Sensitivity and Effective Samples
Drew Dimmery drewd at nyu dot edu
February 14, 2014
Plan for today
First homework
Some issues with identification / estimation
Second homework
Effective Samples in regression
Confounding & Sensitivity Analysis
Imbens (2003)
And generalizations (which are easy)
Identification / Estimation
The "Four questions" may have been a little confusing.
Let me re-break down the last two questions as "Identification" and "Estimation"
"A regression is causal when the CEF it approximates is causal" - MHE
Identification consists (in this context) as the set of things you need to believe in order to believe the CEF is causal.
Thus, when we think about identification, we should think about assumptions.
Estimation is the process you use to estimate the CEF.
In practice
The Conditional Independence Assumption would fall in identification.
I'd also throw in assumptions of additivity / linearity in this pot.
Estimation would include the populations/samples of interest, and all statistical inference.

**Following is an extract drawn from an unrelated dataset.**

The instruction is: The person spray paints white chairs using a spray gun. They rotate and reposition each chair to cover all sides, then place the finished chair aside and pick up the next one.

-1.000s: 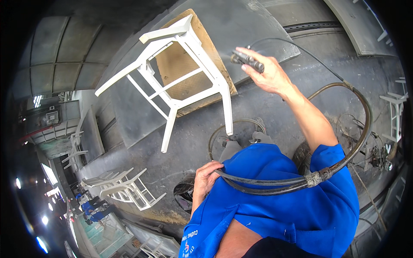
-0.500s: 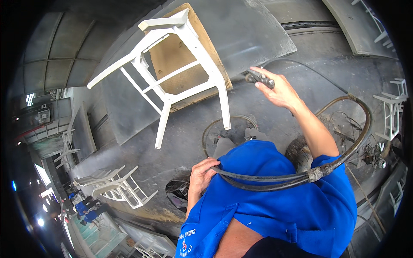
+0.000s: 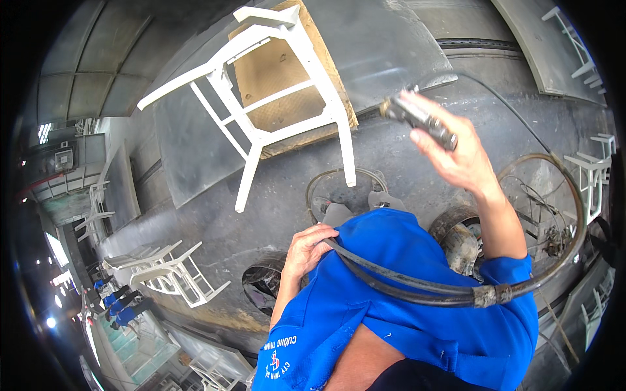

But there's a close connection between the two.
Problems in estimation can lead to changes in identifying assumptions.
So they aren't completely separable.
Basic Identities and Definitions
Convergence in probability:\(X_n\,{\buildrel p \over \to}\,X \text{ if } \forall \epsilon > 0 \quad \Pr(|X_n - X| > \epsilon) \to 0\text{ as }n \to \infty\)
A very basic decomposition of variance:\(\text{var}(X)=E[X^2]-E[X]^2\)
Something we do NOT know: \(E[XY]=E[X]\times E[Y]\)
Pretty much everybody assumed this to be true.
Problem Set 2
We want to find the probability limit of \({D_d'D_d \over N}\)
Pretty much everyone correctly observed that this was:\[\begin{pmatrix}
\frac{1}{N}\sum_i (X_i - \bar{X})^2 & \frac{1}{N}\sum_i (X_i - \bar{X})(Z_i - \bar{Z}) \\
\frac{1}{N}\sum_i (X_i - \bar{X})(Z_i - \bar{Z}) & \frac{1}{N}\sum_i (Z_i - \bar{Z})^2
\end{pmatrix}\]
We can't simply say that this is equal to the following, though:\[\begin{pmatrix}
\frac{1}{N}\sum_i (X_i - p)^2 & \frac{1}{N}\sum_i (X_i - p)(Z_i - q) \\
\frac{1}{N}\sum_i (X_i - p)(Z_i - q) & \frac{1}{N}\sum_i (Z_i - q)^2
\end{pmatrix}\]
This is a fact which you should all be able to recognize as false IMMEDIATELY.
Continued
The sample variance is BIASED when divided by \(N\) rather than \(N-1\) .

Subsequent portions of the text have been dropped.